## What you are asked to do:
Please copy exactly the part of the records below that opens with the line containing "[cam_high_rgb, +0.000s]" and closes with the line containing "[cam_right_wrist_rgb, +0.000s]", leaving out any pictures.

## Available records:
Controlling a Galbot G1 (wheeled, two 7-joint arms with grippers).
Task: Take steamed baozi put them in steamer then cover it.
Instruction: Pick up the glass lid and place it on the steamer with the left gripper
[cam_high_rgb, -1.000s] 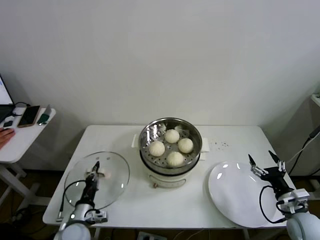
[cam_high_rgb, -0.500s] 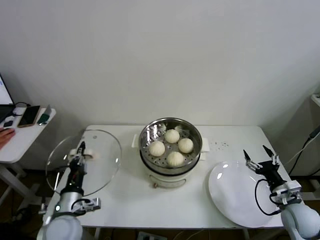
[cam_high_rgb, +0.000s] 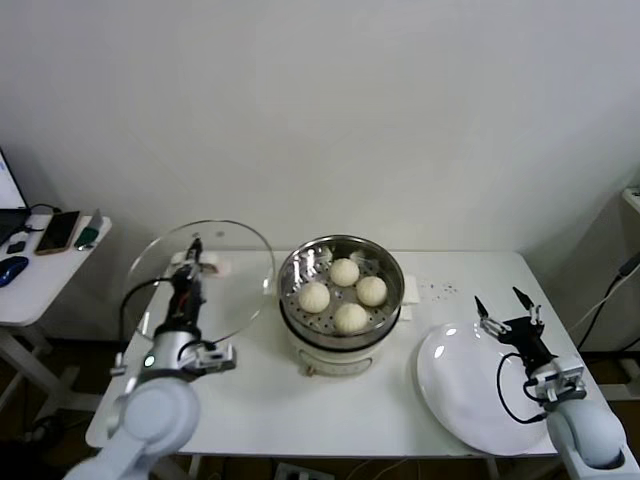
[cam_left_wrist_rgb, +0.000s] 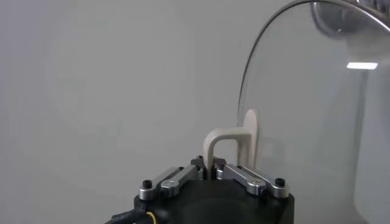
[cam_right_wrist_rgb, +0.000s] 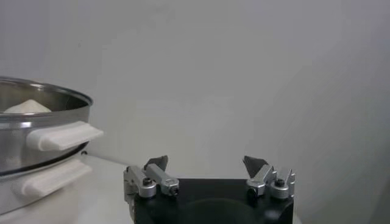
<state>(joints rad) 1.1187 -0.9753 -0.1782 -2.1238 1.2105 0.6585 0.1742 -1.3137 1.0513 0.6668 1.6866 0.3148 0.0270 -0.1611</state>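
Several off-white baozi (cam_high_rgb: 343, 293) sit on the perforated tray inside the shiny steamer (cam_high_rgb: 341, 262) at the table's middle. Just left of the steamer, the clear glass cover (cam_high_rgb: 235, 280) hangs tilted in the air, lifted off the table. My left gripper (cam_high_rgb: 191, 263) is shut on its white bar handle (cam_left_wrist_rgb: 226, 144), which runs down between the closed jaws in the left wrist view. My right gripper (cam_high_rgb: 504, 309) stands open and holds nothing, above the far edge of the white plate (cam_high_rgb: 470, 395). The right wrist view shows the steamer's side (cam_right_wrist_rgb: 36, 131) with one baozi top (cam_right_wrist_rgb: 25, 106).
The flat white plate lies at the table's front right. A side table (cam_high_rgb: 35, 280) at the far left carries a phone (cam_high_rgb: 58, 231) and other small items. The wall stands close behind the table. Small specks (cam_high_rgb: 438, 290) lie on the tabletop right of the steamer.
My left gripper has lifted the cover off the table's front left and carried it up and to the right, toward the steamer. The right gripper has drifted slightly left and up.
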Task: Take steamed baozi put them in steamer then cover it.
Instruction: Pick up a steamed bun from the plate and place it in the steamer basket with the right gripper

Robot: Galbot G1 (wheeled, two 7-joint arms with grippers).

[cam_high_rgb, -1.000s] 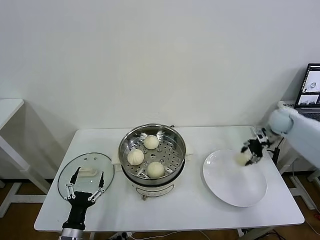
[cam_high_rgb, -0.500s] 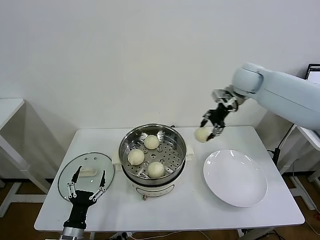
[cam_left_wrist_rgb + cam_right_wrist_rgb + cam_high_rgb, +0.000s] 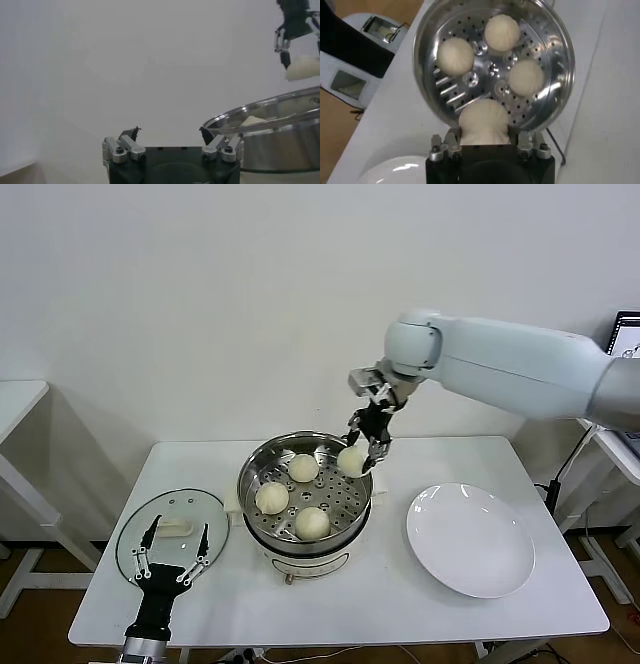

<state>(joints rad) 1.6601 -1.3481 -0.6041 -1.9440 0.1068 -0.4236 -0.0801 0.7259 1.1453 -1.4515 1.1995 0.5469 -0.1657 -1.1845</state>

## Completed exercise:
[cam_high_rgb, +0.000s] 
[cam_left_wrist_rgb, +0.000s] 
[cam_right_wrist_rgb, +0.000s] 

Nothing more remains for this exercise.